It was a very good summer for comic book superhero movies: Iron Man, The Incredible Hulk and The Dark Knight all garnered solid, if not spectacular, reviews and made a collective $980 million (and counting) at the box office. The Dark Knight will be the #1 grossing movie of 2008, and last year’s leader was Spider Man 3.
This wasn’t always the case with movies sourced from popular comic book series. The long line of recent failures includes The Punisher, Ghost Rider, Catwoman and Daredevil. Even Batman & Robin, starring George Clooney, Arnold Schwarzenegger, Uma Thurman and Chris O'Donnell was derided by both fans and critics alike.
So why did movies like the Spiderman series or The Dark Knight succeed where others had failed? One way to look at it is that they stayed true to their source material – or brand essence. Moviegoers who grew up reading and collecting comic books are these movies’ core audience. This group had certain expectations about the characters, narrative, tone and even visuals of the movie – all set by what they knew from the comic book versions. All of these aspects add up the brand essence of the hero franchise.

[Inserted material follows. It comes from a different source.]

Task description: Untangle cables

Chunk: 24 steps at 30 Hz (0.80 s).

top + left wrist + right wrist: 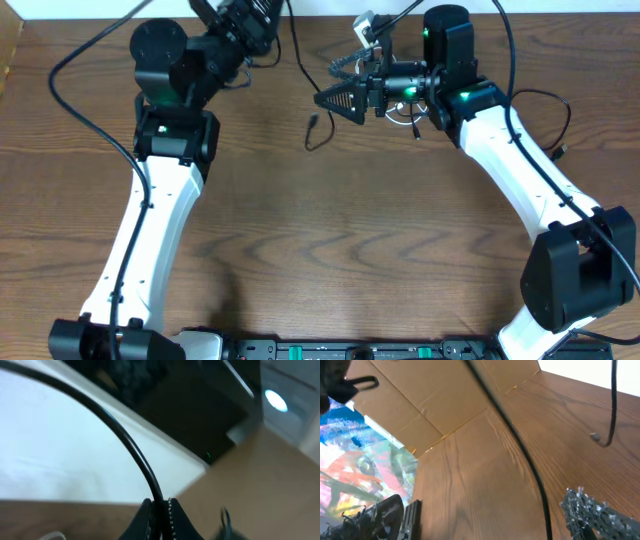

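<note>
My left gripper is at the back of the table, shut on a thin black cable; the left wrist view shows the cable pinched between the closed jaws. That cable runs toward my right gripper, which is open. In the right wrist view it passes between the wide-apart fingers, closer to the right finger and untouched. A second black cable's plug end hangs near the table. A bit of white cable shows under the right wrist.
Brown cardboard stands at the table's left edge. Thick black arm wires loop by each arm. The wooden table spreads toward the front. A black rail lines the front edge.
</note>
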Motion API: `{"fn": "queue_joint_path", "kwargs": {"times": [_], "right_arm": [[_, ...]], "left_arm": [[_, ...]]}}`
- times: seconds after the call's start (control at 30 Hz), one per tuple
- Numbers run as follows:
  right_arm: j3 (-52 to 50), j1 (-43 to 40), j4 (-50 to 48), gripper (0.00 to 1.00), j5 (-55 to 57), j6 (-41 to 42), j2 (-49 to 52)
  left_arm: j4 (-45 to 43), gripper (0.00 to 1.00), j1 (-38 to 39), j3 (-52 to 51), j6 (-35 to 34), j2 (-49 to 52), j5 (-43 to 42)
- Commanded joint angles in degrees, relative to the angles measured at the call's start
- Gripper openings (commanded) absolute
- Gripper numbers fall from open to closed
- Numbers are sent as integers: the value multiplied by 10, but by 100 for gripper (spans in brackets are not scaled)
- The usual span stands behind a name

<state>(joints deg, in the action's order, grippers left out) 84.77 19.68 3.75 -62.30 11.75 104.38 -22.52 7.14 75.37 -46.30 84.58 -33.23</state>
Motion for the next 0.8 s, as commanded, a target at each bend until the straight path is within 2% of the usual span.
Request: {"fn": "queue_joint_path", "kwargs": {"times": [0.0,0.13,0.27,0.43,0.77], "right_arm": [[0,-1,4,98,-32,4,-13],[0,-2,11,98,-35,2,-13],[0,-2,17,98,-45,2,-13],[0,-2,25,98,-45,2,-13],[0,-2,66,98,-44,-17,-13]], "left_arm": [[-7,8,-3,60,9,5,122],[0,8,-3,128,77,37,173],[57,7,-5,219,108,88,236],[116,7,-20,312,103,168,236],[85,7,-59,322,17,242,224]]}}
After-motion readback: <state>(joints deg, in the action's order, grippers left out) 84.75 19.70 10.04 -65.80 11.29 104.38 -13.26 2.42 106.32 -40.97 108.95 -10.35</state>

In the comic books, Batman was indeed “dark” – he walked the moral line between doing what was necessary and doing what was right or fair. This walking – or blurring – of that line was what made The Dark Knight tense and a great moviegoing experience. The movie delivered on true Batman brand essence, something that the star-laden Batman & Robin failed to do, and spectacularly so.
The Spiderman series has won both critical and box office success – as well as fanboy adoration – because it, too, stayed true to its brand essence: the burdens of being a superhero while also trying to live life as a normal human being. The Spiderman movies work as films because they spend a significant amount of time on Peter Parker’s issues, not just the heroic exploits of Spiderman. This was also the essence of the comic book version of Spiderman, and the thing that is at the center of the Spiderman brand.
There are lessons here for the business world. What is it about your products or services that endear themselves to customers? Is that being reflected in your corporate culture? In new products or services under development? What is the brand essence that you should be working to deliver on?